After the proxy has been started, the user can query the HA cluster by
connecting to the HA Memgraph proxy IP address using their favorite Bolt
client.

## Integration with Memgraph

The first thing that should be defined is a single instruction within the
context of Raft (i.e. a single entry in a replicated log).
These instructions should be completely deterministic when applied
to the state machine. We have therefore decided that the appropriate level
of abstraction within Memgraph corresponds to `Delta`s (data structures
which describe a single change to the Memgraph state, used for durability
in WAL). Moreover, a single instruction in a replicated log will consist of a
batch of `Delta`s which correspond to a single transaction that's about
to be **committed**.

Apart from `Delta`s, there are certain operations within the storage called
`StorageGlobalOperations` which do not conform to usual transactional workflow
(e.g. Creating indices).  Since our storage engine implementation guarantees
that at the moment of their execution no other transactions are active, we can
safely replicate them as well. In other words, no additional logic needs to be
implemented because of them.

Therefore, we will introduce a new `RaftDelta` object which can be constructed
both from storage `Delta` and `StorageGlobalOperation`. Instead of appending
these to WAL (as we do in single node), we will start to replicate them across
our cluster. Once we have replicated the corresponding Raft log entry on
majority of the cluster, we are able to safely commit the transaction or execute
a global operation. If for any reason the replication fails (leadership change,
worker failures, etc.) the transaction will be aborted.
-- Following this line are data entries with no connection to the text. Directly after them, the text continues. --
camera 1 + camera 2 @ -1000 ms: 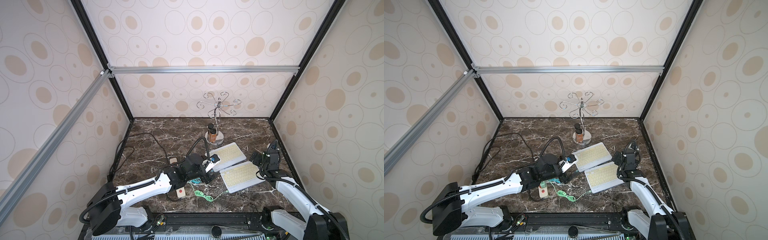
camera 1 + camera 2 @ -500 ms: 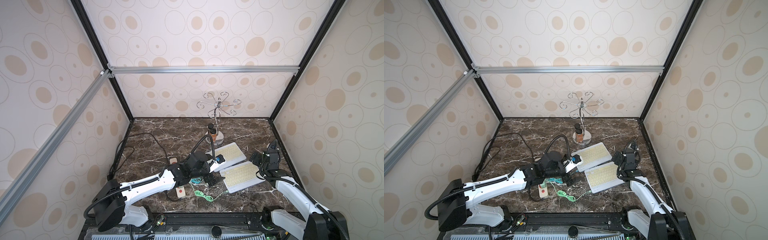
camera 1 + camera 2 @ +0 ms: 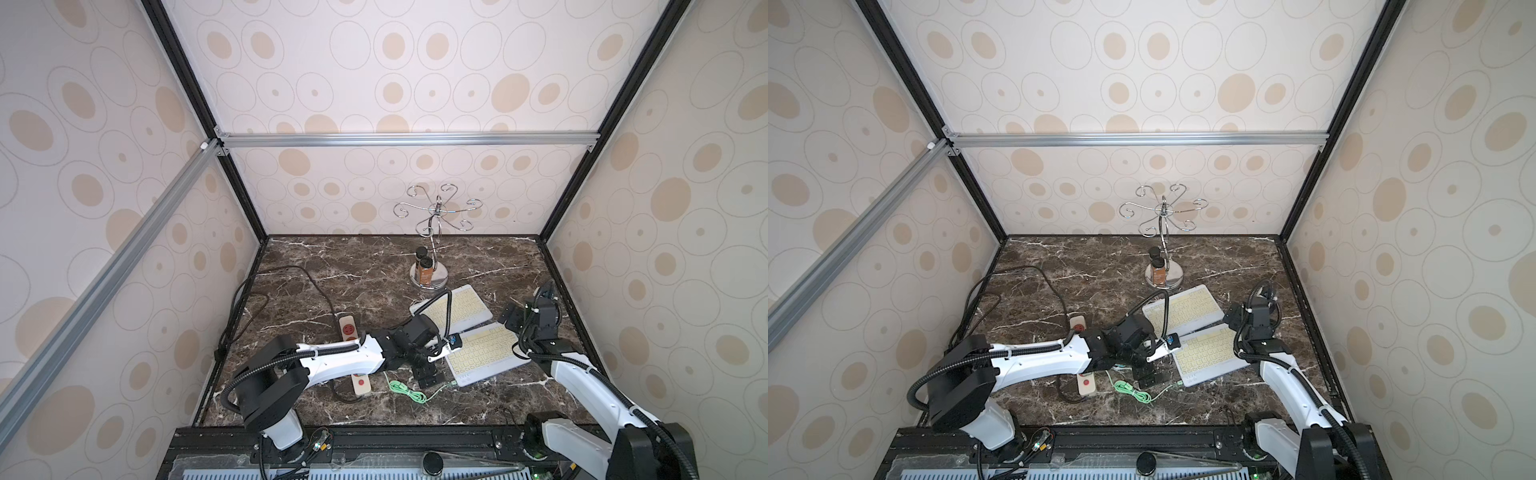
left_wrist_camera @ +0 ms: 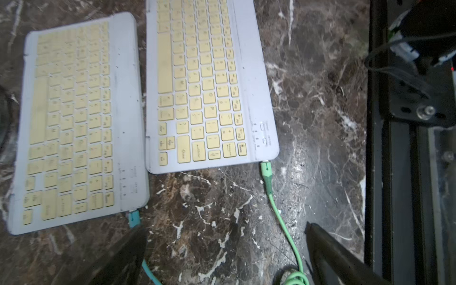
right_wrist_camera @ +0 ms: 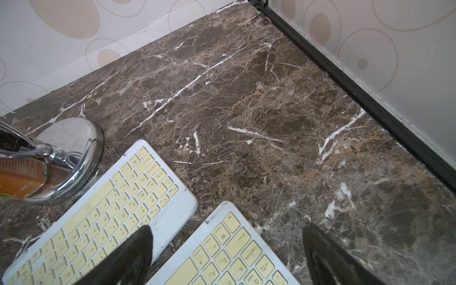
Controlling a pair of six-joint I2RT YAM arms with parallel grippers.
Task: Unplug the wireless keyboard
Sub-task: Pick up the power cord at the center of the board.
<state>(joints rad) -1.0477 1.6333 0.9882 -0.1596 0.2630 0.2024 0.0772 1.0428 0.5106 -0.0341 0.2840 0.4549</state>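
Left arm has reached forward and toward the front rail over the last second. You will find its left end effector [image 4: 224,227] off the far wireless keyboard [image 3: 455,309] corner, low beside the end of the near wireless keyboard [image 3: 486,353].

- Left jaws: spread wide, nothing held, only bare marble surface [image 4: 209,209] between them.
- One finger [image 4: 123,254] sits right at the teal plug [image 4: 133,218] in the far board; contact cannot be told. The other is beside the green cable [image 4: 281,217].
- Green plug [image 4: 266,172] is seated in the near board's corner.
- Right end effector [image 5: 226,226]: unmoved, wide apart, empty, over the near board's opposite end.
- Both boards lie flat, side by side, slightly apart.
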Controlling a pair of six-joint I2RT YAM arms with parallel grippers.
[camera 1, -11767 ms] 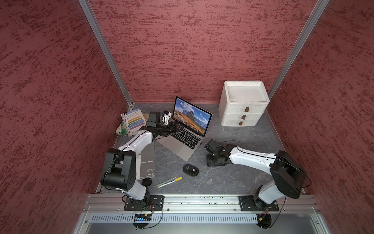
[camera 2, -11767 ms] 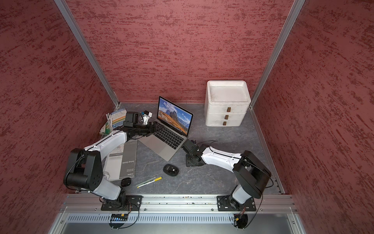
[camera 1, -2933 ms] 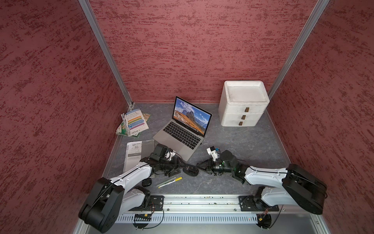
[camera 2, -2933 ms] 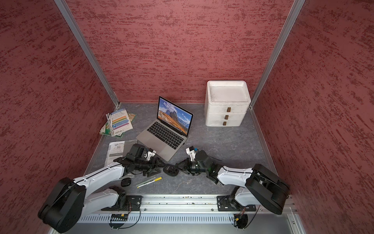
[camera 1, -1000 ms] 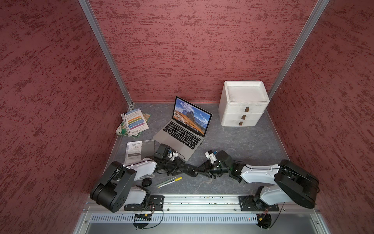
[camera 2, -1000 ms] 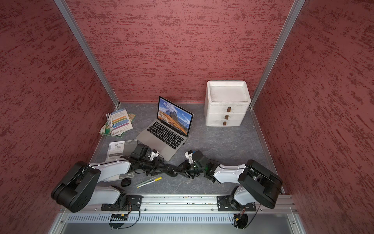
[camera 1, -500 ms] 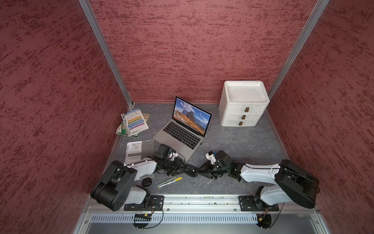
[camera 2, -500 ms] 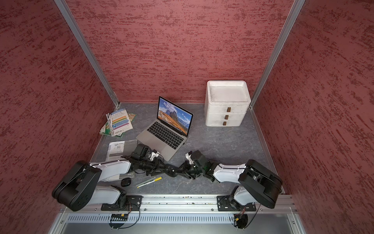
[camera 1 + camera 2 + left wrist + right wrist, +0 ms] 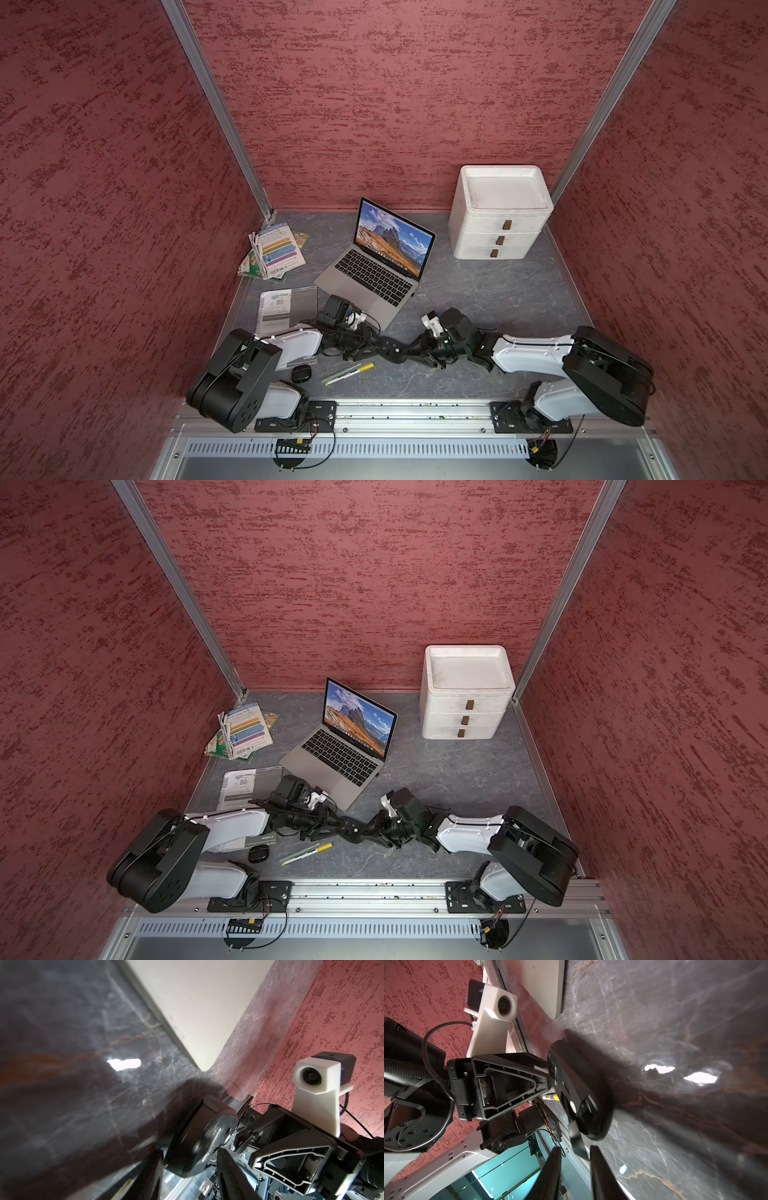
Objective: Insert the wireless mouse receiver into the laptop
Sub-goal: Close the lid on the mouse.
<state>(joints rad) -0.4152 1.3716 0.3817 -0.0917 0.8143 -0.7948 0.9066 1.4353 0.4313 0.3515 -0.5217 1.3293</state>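
In both top views the laptop [image 9: 374, 278] stands open at mid-table, left of the white drawer unit [image 9: 498, 224]. Nearer the front, the left gripper [image 9: 376, 347] clamps a black mouse [image 9: 581, 1088]. The right gripper [image 9: 575, 1153] has its fingers narrowly apart around a thin black flap [image 9: 576, 1138]; whether it grips cannot be told.

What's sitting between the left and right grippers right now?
The black mouse, tipped up on edge: the left gripper clamps it, and the right gripper faces its underside. It shows in both top views, most clearly in the right wrist view.
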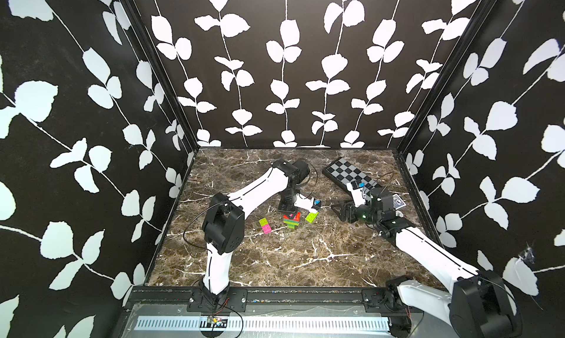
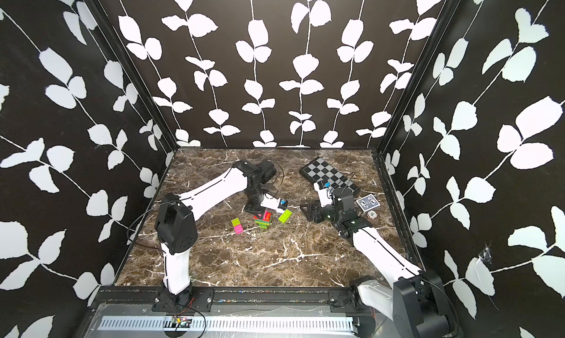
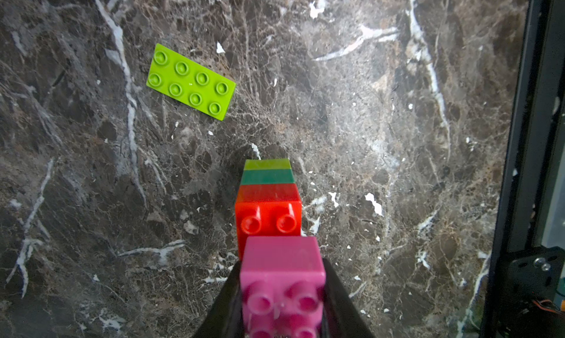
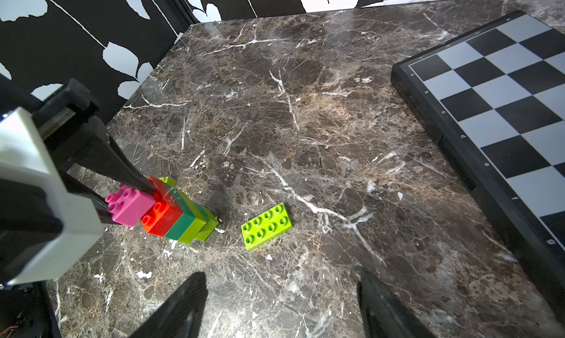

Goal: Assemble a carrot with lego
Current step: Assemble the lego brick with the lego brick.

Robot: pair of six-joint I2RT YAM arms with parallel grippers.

In the follower mode, we need to be able to apply `RaftDelta`s we got from
the leader when the protocol allows us to do so. In that case, we will use the
same concepts from durability in storage v2, i.e., applying deltas maps
completely to recovery from WAL in storage v2.

## Test and Benchmark Strategy

We have already implemented some integration and stress tests. These are:

1. leader election -- Tests whether leader election works properly.
2. basic test -- Tests basic leader election and log replication.
3. term updates test -- Tests a specific corner case (which used to fail)
                        regarding term updates.
4. log compaction test -- Tests whether log compaction works properly.
5. large log entries -- Tests whether we can successfully replicate relatively
                        large log entries.
6. index test -- Tests whether index creation works in HA.
7. normal operation stress test -- Long running concurrent stress test under
                                   normal conditions (no failures).
8. read benchmark -- Measures read throughput in HA.
9. write benchmark -- Measures write throughput in HA.

At the moment, our main goal is to pass existing tests and have a stable version
on our stress test. We should also implement a stress test which occasionally
introduces different types of failures in our cluster (we did this kind of
testing manually thus far). Passing these tests should convince us that we have
a "stable enough" version which we can start pushing to our customers.

Additional (proper) testing should probably involve some ideas from
[here](https://jepsen.io/analyses/dgraph-1-0-2)

## Possible Future Changes/Improvements/Extensions

There are two general directions in which we can alter HA Memgraph. The first
direction assumes we are going to stick with the Raft protocol. In that case
there are a few known ways to extend the basic algorithm in order to gain
better performance or achieve extra functionality. In no particular order,
these are:

1. Improving read performance using leader leases [Section 6.4 from Raft thesis]
2. Introducing cluster membership changes [Chapter 4 from Raft thesis]
3. Introducing a [learner mode](https://etcd.io/docs/v3.3.12/learning/learner/).
4. Consider different log compaction strategies [Chapter 5 from Raft thesis]
5. Removing HA proxy and implementing our own HA Memgraph client.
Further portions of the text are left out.